**How to complete this task**
Bring together copies of the lines in the data below that contain the word "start".

-------------------------

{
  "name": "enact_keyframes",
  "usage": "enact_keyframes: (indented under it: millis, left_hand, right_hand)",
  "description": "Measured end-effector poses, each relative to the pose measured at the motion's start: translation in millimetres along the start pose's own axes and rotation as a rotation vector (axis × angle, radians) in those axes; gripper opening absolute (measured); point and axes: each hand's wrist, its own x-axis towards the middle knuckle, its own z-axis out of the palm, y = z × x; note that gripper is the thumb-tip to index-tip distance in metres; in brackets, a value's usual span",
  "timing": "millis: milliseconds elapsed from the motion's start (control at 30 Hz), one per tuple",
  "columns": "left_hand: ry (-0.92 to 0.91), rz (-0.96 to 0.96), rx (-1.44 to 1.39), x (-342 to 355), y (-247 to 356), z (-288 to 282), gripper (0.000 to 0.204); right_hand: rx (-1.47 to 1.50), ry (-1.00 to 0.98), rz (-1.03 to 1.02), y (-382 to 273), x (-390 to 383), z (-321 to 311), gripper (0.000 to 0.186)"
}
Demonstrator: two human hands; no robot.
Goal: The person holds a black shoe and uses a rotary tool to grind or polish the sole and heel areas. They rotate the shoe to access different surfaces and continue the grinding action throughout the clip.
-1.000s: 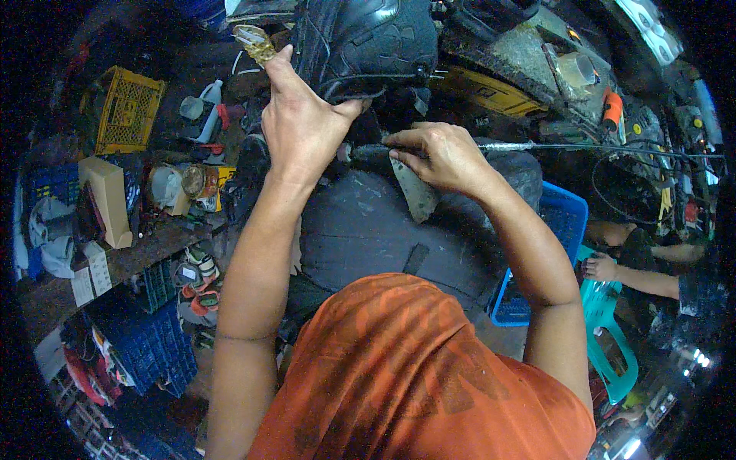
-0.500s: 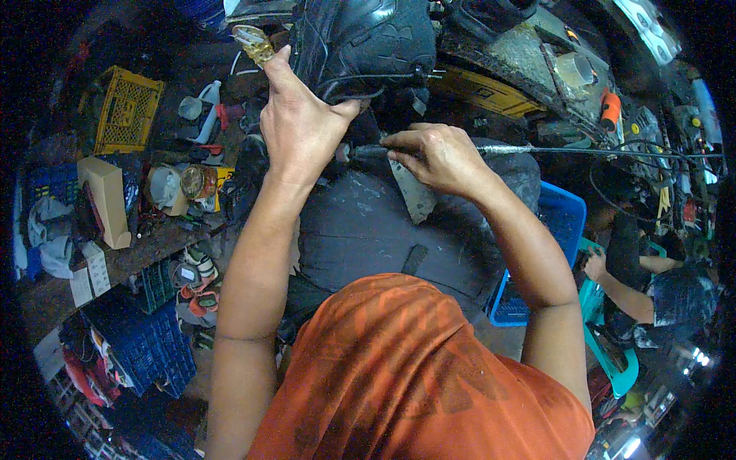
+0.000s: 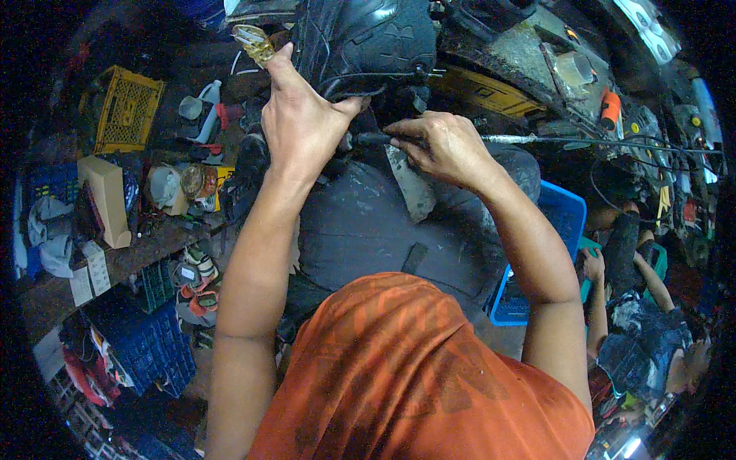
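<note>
My left hand (image 3: 299, 126) is up at the near edge of a large black glossy piece (image 3: 383, 42) with a raised emblem, perhaps a bag. Its thumb and forefinger are spread around something dark, and its other fingers are hidden. My right hand (image 3: 448, 146) pinches the dark handle of a slim tool (image 3: 373, 139) lying sideways above my lap. The tool's tip end points toward my left wrist. From its other side a silvery section and a cable (image 3: 613, 141) run to the right. A grey scrap (image 3: 414, 192) lies on my dark trousers below it.
A blue crate (image 3: 556, 222) stands by my right elbow. At left are a yellow crate (image 3: 130, 107), a cardboard box (image 3: 105, 201) and blue crates (image 3: 146, 345). A cluttered bench holds a cup (image 3: 575, 69) and an orange-handled tool (image 3: 610, 111). Another person (image 3: 636, 345) sits at lower right.
My right hand and the tool have shifted slightly, and the cable sits higher. My left hand stays nearly still. The person at right has moved their arms and leaned lower.
</note>
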Motion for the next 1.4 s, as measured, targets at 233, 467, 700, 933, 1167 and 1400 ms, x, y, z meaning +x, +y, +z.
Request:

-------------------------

**Task result**
  "description": "Measured end-effector poses, each relative to the pose measured at the motion's start: translation in millimetres along the start pose's own axes and rotation as a rotation vector (axis × angle, radians) in those axes; gripper opening absolute (measured); point and axes: each hand's wrist, its own x-axis towards the middle knuckle, its own z-axis out of the palm, y = z × x; note that gripper is the thumb-tip to index-tip distance in metres; in brackets, a value's usual span",
  "timing": "millis: milliseconds elapsed from the motion's start (control at 30 Hz), one per tuple",

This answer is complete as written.